An example is the radio edit of "'Heroes'" (1977) by David Bowie, which fades in shortly before the beginning of the third verse and fades out shortly before the vocal vamping at the end of the song. Another example is B.o.B's song, "Nothin' On You" (2009) featuring Bruno Mars, whose radio edit skips the first five seconds and starts with the sixth second in which Bruno Mars starts singing the first chorus. The second half of the first chorus is sometimes skipped, along with the last 24 seconds which is the normal fadeout part in which B.o.B says, "Yeah, and that's just how we do it/And Ima let this ride/B.o.B and Bruno Mars", and the radio edit ends with the fourth and last chorus with an earlier fade-out. A third example would be the song, "The Man" (2014) by Aloe Blacc, in which the radio edit skips the "I'm the man/Go ahead & tell everybody/What I'm saying ya all" part and the first ten seconds. Also, the third chorus of the song is shortened. 
Another example for this case is Justin Timberlake's "Mirrors" (2013), where the radio edit cuts the entire "You are the love of my life" part.  Another example would be Juvenile's "Back That Thang Up" (1999) where Lil' Wayne's outro is faded out in the "wobble de wop" part. Another example for this case would be Lenny Kravitz's "Fly Away" (1998), whose radio edit has shortened intro, first half of third verse is omitted, and final chorus is shortened. A seventh example would be the song, "I Believe I Can Fly" (1996) by R. Kelly, in which the radio edit cuts the entire intro.

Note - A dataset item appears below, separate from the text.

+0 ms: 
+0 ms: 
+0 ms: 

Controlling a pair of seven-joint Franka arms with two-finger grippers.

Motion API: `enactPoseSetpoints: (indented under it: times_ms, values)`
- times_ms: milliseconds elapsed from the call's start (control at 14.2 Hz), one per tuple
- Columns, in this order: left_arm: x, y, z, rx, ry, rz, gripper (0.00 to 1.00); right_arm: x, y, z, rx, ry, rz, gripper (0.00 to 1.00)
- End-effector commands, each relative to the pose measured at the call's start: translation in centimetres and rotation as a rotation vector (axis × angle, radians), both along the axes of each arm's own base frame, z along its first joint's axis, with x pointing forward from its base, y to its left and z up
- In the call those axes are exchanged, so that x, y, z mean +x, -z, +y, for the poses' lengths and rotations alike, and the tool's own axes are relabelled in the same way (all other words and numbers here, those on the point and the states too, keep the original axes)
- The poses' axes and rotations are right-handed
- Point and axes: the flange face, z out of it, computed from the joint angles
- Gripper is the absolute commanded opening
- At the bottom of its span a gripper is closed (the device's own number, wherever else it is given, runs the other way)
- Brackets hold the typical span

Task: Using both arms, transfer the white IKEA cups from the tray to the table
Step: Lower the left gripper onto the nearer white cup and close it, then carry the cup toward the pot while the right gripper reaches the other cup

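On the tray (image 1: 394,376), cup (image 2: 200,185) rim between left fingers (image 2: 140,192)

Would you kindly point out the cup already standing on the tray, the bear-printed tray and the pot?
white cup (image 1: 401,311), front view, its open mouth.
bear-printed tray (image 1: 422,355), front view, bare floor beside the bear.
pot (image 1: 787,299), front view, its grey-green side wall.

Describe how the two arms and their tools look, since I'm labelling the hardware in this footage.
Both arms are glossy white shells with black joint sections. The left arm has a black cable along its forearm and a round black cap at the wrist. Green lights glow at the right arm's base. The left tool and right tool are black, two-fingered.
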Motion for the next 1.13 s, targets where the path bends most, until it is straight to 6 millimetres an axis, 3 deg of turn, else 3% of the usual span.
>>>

Some songs will be remixed heavily and feature different arrangements than the original longer versions, occasionally even being completely different recordings. A popular example of this is "Revolution" (1968) by the Beatles which is a completely different recording from the version which appears on The White Album. Another example is Miley Cyrus's "Adore You" (2013), whose original album version is a slow, quiet version clocking in at 4 minutes 37 seconds; the radio edit is a completely different version which is a remix done by Cedric Gervais running at 3 minutes, 36 seconds. Likewise, an attempt at a radio edit for Arlo Guthrie's 18-minute epic "Alice's Restaurant" (1967) scrapped the entire monologue that served as the main base of the song's popularity and instead was a 4-minute, three-verse rock and roll song. This also became more prevalent with the rise of the 12" record, as artists like New Order started making songs specifically for the format. Many of the 7" mixes aimed for pop radio airplay of their songs feature very different arrangements, such as "Bizarre Love Triangle" (1986), or even a completely different recording, such as "Temptation" (1982).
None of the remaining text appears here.